ACTIVITY: The data is to be repeated exactly, with the images removed.

DATA PROVIDED:
______
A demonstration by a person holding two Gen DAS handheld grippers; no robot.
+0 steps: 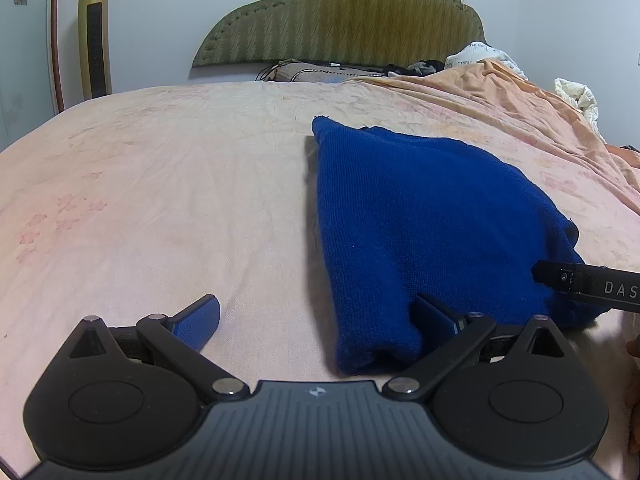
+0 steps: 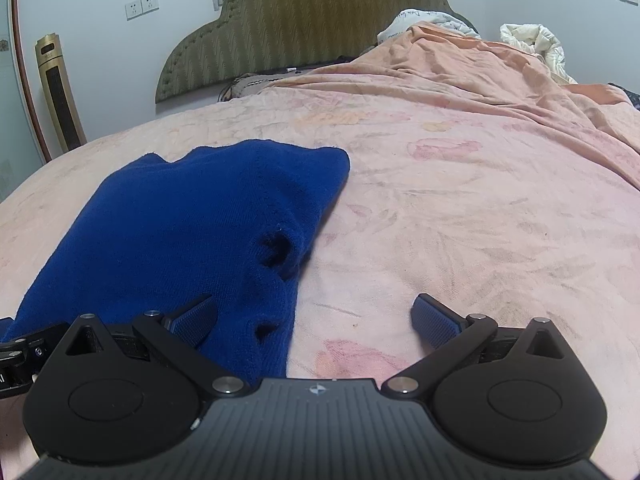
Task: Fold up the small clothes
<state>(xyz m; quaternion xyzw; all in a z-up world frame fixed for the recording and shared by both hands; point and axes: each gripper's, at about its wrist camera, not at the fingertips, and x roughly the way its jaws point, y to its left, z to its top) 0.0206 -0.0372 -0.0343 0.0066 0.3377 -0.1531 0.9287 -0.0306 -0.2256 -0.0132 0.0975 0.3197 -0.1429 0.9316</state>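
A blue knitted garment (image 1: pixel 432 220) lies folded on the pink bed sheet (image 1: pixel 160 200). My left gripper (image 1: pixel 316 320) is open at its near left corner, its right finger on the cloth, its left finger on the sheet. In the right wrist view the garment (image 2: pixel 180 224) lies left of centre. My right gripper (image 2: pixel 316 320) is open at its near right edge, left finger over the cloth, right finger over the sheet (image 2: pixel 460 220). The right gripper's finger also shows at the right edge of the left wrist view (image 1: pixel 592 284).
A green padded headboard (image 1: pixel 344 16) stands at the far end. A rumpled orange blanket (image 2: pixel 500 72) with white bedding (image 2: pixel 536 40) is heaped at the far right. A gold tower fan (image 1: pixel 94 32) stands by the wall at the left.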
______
RESPONSE TO THE TASK:
A demonstration by a person holding two Gen DAS handheld grippers; no robot.
+0 steps: 
+0 steps: 
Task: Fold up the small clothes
<state>(xyz m; quaternion xyzw; all in a z-up world frame fixed for the recording and shared by both hands; point and axes: each gripper's, at about its wrist camera, not at the fingertips, and x roughly the way its jaws point, y to its left, z to its top) 0.0206 -0.0372 -0.0343 0.0066 0.3377 -0.1531 0.9287 -0.0306 -0.2256 -0.0132 0.0975 0.3197 -0.1429 0.9316</state>
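A blue knitted garment (image 1: pixel 432 220) lies folded on the pink bed sheet (image 1: pixel 160 200). My left gripper (image 1: pixel 316 320) is open at its near left corner, its right finger on the cloth, its left finger on the sheet. In the right wrist view the garment (image 2: pixel 180 224) lies left of centre. My right gripper (image 2: pixel 316 320) is open at its near right edge, left finger over the cloth, right finger over the sheet (image 2: pixel 460 220). The right gripper's finger also shows at the right edge of the left wrist view (image 1: pixel 592 284).
A green padded headboard (image 1: pixel 344 16) stands at the far end. A rumpled orange blanket (image 2: pixel 500 72) with white bedding (image 2: pixel 536 40) is heaped at the far right. A gold tower fan (image 1: pixel 94 32) stands by the wall at the left.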

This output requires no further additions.